Piwik 1.7.2-rc8 - log import slow - poor performance

Hi, I’ve recently discovered Piwik and was trying to use it for a high-traffic site (~4 million pages/mo). I did some tests with regular Javascript tracking and all seemed good, and Piwik works fine (congrats!). However, what I really want to do is use this via the log import, since we also want to track file downloads and other information, and real-time info is not a priority, since we already rely on Analytics. It isn’t going well :frowning:

  1. I installed the latest RC on a dev box (1.7.2-rc8), and went to town. I fed it a daily log file from the production site, with 3.1 million lines, from/to local webserver. I’m using a virtual machine with 4 Xeon cores on a host with SSDs and 4GB of RAM. The import is, at lack of better words, horribly slow. I tried pumping more RAM into MySQL via increasing table_cache to 512 and key_buffer_size to 768M, but still no joy. Best I could get was 111 requests/second, and that was with 4 recorders. From the looks of top, Piwik itself takes ages to process a single request.
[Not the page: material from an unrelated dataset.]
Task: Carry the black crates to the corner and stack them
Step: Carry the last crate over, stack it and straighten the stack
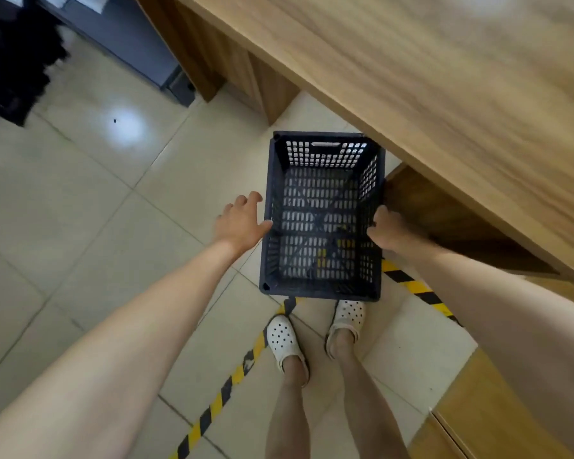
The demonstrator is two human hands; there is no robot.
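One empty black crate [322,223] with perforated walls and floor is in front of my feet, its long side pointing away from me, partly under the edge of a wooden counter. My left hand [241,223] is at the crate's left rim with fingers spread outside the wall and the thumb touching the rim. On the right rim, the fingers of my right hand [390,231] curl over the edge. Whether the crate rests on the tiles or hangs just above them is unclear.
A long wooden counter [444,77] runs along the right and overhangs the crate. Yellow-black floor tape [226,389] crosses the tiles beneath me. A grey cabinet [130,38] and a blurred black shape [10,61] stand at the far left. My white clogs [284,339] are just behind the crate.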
  2. After importing nearly half a million requests (and then hitting Ctrl+C), I went to see how it Piwik itself behaved. The leftmost widgets took ages to load, and said 18k visits and 260k pageviews (which fits with the above partial import). However, any widgets other than those (and the blog) simply don’t load.

So… any suggestions?

  1. try increasing recorders which might help (but probably not)
    Yes it is slow to track half a million pages, we have much work yet to do on optimizing for large traffic patterns, and welcome contributors/donators to help work in this area

  2. don’t use browser trigger archiving on suich big setup but make sure you use: How to Set up Auto-Archiving of Your Reports - Analytics Platform - Matomo

I have experience with PHP/MySQL and some handling of large datasets. From what I’ve read around the Piwik site, seems there are some improvements that could be made (or already are in progress). Please stop me if you’ve heard all of this before, or if this has been the subject of development discussion, as I just got to to the party and this may be old ground:

  1. InnoDB may be a much better choice for this workload:
    ---- a) High concurrency. I don’t know if you’ve benchmarked this with Piwik specifically, but these days a minimally-tuned InnoDB engine is far better under high load than MyISAM ever will, for a good number of workloads.
    ----- b) Transaction support. This is a really big one for Piwik, because it means you can do several hundreds at a time (often 1000-2000) in a single transaction. I.e. START TRANSACTION; INSERT INTO table (fields) VALUES (record1),(record2)… COMMIT. I’ve tested this myself at work and it’s massively better than doing one at a time without transactions, or with autocommit enabled.
    ------c) Resiliency. Also a big one. We’ve all seen MyISAM tables become inaccessible because of corrupted indexes. Just use InnoDB, enable binary logging, and forget about a crash being a big issue.

  2. It seems that Piwik is processing one record at a time via GET instead of a load of them via POST (I’ve seen the dev ticket on this). This is also a major bottleneck, as having many parallel Apache processes doing one record at a time is bound to be a huge waste of time and resources. I mean, it’s possible that just the connecting/parsing/database-connect steps take longer than the actual work.

  3. Not as important as the above two, but on cases where the log is located on the same machine that’s running Piwik (something that is bound to happen often), it’d probably be better to insert directly into the database, or if that’s too far removed from the API, use Piwik’s API directly via scripts instead of doing an HTTP call.